# Touching a betta fish?



## xRainfallx (Jun 20, 2010)

Is it okay for them? Im curious


----------



## Betta Slave (Dec 8, 2009)

Welcome to the forum! 
As long as you wash your hand thoroughly before and after touching them, it's fine. Of course, don't pick them up out of the water. o.o'
What I do is I stick my hands in the water (washed well) and my bettas trust me enough so that they sit in my hands and play with my hands too. They even let me stroke them. 
It takes a little to get them used to your hands in their water.


----------



## xRainfallx (Jun 20, 2010)

Thanks!

I tried it last night and seemed to stress him out a little. He seems fine today.. :3 Skittish little thing.. XD

Thanks though


----------



## Betta Slave (Dec 8, 2009)

No problem  It will take around a week to get him used to you.


----------



## Jakr959 (Jun 15, 2010)

Wow I was just going to start a thread asking about this topic, well Thanks for not making me start another thread!


----------



## xRainfallx (Jun 20, 2010)

Haha :3

I just tried again, he seems to be getting used to it.
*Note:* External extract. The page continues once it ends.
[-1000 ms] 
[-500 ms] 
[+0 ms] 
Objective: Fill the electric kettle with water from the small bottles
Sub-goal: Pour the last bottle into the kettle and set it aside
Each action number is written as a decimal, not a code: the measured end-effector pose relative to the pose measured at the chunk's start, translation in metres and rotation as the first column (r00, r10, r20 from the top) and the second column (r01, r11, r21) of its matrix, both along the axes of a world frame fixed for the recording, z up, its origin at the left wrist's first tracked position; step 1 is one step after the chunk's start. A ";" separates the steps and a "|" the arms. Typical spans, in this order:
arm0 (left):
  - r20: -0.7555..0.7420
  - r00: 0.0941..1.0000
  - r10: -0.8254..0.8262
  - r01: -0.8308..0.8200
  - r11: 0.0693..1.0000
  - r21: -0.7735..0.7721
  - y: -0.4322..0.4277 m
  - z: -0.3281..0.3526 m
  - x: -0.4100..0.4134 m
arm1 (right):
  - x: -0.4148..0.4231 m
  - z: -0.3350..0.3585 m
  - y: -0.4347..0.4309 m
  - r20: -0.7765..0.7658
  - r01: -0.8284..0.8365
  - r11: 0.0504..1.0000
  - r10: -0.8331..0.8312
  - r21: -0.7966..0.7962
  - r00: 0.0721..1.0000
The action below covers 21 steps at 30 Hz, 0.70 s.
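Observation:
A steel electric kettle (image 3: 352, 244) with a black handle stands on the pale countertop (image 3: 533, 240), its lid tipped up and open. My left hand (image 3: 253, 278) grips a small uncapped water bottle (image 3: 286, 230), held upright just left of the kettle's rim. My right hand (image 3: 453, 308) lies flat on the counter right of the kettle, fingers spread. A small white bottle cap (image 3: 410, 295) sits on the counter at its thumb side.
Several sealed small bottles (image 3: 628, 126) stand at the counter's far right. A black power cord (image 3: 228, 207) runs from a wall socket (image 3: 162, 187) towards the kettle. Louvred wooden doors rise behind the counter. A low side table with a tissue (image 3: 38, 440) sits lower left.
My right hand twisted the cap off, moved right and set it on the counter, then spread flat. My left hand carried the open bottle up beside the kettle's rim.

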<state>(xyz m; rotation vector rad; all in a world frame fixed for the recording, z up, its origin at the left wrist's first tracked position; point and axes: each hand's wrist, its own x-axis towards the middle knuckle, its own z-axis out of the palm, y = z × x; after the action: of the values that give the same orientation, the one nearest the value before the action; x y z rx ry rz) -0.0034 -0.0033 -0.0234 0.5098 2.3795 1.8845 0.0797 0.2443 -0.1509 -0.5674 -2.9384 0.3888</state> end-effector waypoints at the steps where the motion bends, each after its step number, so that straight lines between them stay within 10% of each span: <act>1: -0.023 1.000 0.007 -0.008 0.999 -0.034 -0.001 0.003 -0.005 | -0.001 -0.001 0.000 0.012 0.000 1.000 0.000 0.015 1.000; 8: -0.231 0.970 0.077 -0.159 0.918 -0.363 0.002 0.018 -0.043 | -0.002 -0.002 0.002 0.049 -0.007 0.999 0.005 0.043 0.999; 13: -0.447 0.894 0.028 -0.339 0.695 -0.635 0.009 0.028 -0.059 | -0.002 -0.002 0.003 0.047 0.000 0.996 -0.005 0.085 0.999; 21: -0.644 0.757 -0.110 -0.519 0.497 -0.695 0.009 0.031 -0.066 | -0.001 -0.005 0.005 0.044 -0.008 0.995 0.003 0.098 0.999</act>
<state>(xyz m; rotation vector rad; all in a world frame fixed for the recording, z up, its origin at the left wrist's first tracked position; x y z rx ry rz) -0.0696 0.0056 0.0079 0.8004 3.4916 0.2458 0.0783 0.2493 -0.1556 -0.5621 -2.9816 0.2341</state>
I need to train him now XD


----------



## Neelie (Feb 18, 2010)

yeah make sure you have clean hands. mine like to have their backs rubbed or touched, they twist around my finger and are all happy. they dont swim away or anything


----------



## KristiLee (Dec 25, 2009)

I've wondered this same thing. But, Henry hates my fingers enough when I just hold them up to the side of his tank, so I don't think he'd like it to much if they were actually IN his tank.. So he'd probably end up biting me.


----------



## xRainfallx (Jun 20, 2010)

Mirox flips when I touch him X3


----------



## dramaqueen (Jul 7, 2008)

I had to pick one of mine up off the carpet once. I wouldn't make a habit of touching them.


----------



## Betta Slave (Dec 8, 2009)

Yes, sorry, forgot to mention this! Don't touch them everyday... every once a week or every two weeks at the least. I had to pick one of mine up off the ground, too o.o


----------